Using Data Analytics to “Moneyball” Overwatch Roster Building

Esports player scouting driven by data analytics

10 min readMar 19, 2021

In 2016, I got on a plane to Los Angeles, ready for my first job in esports. A few days prior, I had pitched the then CEO of Immortals, Noah Whinston, on a statistical model that I had been building to analyze Overwatch player performance. After hundreds of hours poured into model building, I was a nervous wreck for our call. I worried that Noah wouldn’t be interested in data analytics, but one sweaty phone call was all it took to assuage my fears. Noah loved the idea, and a few days later I was in Los Angeles working side-by-side with him to build Immortal’s first Overwatch roster.

Noah, I think, was inspired by genius roster-builders like Billy Beane, who was depicted in the novel-turned-film Moneyball. Moneyball is a baseball biographical story focusing on Beane, who, at the time of the narration, was the general manager of the Oakland A’s. In it, Beane circumvents the A’s small budget to find competitive success through sophisticated, analytics-focused player scouting. My sense from working alongside Noah was that he believed that data and analytics could drive better roster building decisions in the long-run. I too believe in the ability of sophisticated data analytics to drive better roster decisions in esports.

Background of the model

I began building my player analysis model while I was working in investment management. Although I found investment management boring, it trained my skills in Microsoft Excel. I began thinking through ways that I could use my Excel modeling abilities to break into esports because it was my dream to work in the industry.

Overwatch had recently fully launched, and I had been hooked on the game since the public beta in early 2016. I saw an opportunity to be one of the first people creating data-focused Overwatch analysis. The game was brand new, so established statistics products didn’t exist. Furthermore, I was confident that Activision Blizzard would foster an esports ecosystem around Overwatch.

Before jumping into the Overwatch model, I first dug around traditional sports analytics frameworks. Growing up in a baseball-crazed household, I was familiar with baseball analytics, also known as sabermetrics. I dove deep into studying sabermetrics to understand the most useful and adaptable metric that I could find.

I landed on Value Over Replacement Player (VORP). VORP tries to capture how much a baseball player contributes to their team’s win/loss over a season compared to a player that could be quickly and easily slotted in for that position. For example, a player with a VORP of +3 should perform 3 runs better for their team over the season than what any easily replaced player is able to generate.
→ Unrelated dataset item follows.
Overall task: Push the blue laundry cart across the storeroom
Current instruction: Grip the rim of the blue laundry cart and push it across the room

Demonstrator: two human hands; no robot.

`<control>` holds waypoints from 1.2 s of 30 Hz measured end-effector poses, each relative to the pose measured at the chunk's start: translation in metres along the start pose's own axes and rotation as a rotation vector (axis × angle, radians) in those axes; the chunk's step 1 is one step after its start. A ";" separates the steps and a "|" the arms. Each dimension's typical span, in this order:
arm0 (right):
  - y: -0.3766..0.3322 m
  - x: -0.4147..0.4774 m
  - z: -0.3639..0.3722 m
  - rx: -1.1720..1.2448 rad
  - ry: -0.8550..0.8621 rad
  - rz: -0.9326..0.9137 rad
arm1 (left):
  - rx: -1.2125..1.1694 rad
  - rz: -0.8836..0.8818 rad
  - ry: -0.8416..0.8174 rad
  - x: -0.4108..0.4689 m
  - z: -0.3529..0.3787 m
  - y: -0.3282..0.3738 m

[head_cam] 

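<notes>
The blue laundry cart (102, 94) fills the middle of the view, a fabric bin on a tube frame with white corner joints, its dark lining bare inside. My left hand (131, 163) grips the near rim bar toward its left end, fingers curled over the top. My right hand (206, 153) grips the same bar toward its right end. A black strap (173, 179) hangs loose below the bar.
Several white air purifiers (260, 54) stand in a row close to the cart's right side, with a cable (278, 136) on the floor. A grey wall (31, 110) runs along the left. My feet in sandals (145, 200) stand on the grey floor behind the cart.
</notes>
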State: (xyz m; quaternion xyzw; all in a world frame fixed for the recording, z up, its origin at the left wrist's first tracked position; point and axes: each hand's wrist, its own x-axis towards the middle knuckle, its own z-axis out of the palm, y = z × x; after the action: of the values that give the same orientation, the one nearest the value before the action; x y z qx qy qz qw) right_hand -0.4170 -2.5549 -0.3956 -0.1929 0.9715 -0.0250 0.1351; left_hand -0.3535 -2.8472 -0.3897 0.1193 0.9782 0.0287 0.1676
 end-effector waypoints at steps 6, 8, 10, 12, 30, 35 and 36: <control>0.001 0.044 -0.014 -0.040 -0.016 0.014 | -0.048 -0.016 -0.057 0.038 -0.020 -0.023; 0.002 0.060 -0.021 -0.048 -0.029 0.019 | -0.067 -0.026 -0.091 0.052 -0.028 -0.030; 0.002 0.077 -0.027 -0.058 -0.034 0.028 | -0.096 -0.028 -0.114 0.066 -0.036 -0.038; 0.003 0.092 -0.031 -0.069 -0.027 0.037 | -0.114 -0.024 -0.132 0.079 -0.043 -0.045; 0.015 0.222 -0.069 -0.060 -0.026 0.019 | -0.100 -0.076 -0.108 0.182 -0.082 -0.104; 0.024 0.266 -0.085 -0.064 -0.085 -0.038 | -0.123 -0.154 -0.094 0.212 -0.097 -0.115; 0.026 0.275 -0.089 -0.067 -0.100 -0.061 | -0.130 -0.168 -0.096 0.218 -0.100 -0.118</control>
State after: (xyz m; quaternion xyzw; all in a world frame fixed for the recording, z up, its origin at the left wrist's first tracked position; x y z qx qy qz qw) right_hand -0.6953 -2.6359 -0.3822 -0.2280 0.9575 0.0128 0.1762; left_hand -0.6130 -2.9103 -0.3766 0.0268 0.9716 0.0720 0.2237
The formulas for VORP are baseball-focused but can be adapted to Overwatch. Consider the different statistics that pitching VORP accounts for: Runs and innings pitched standardized over a game (9 innings), and the expectation for a replacement level player. That’s it.
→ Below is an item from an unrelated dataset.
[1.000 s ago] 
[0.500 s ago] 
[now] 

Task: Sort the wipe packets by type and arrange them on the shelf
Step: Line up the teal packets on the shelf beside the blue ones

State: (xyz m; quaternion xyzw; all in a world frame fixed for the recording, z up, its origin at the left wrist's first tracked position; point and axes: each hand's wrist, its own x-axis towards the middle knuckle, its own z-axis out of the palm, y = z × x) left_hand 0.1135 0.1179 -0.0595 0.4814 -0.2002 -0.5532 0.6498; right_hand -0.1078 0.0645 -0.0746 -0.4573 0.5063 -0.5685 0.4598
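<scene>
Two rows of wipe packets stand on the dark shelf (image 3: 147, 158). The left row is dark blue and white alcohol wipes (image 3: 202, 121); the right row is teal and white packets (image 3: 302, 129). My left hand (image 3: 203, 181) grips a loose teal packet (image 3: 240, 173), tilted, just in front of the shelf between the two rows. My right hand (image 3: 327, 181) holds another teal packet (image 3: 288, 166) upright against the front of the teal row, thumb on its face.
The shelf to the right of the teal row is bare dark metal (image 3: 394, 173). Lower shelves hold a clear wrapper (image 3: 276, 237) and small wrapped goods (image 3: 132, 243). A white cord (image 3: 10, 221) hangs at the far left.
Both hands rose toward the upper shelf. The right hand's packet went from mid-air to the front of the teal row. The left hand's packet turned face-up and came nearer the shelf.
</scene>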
In other words, if I could determine what a “replacement level” Overwatch player looked like, statistically, then I could determine the impact on the game’s win.

The hard part was determining what impacts a game’s win. In baseball, if a pitcher gives up more runs, that is objectively leading to a game’s loss. In Overwatch, KDA doesn’t translate to victory. It’s one aspect of the game, but there is no stat that strictly determines winning or losing. For example, even statistics like “payload distance pushed”, a direct measure of a team’s impact on a payload map’s victory, says more about the team than it does about the individual player.

Math behind the model

Rather than try to guess at which stats determined win rates, I decided to use data. I asked a friend (thanks Zack) to run a scraper to gather all available data on all of the top Overwatch players. I only took the master-and-up equivalent solo-queue players to ensure that the model would account for only professional & closely-skilled players. I also necessitated that they had at least 5 games on the hero to ensure that one-off outliers wouldn’t skew the data. For each of the heroes at the time, we ended up with around 200 players-worth of data.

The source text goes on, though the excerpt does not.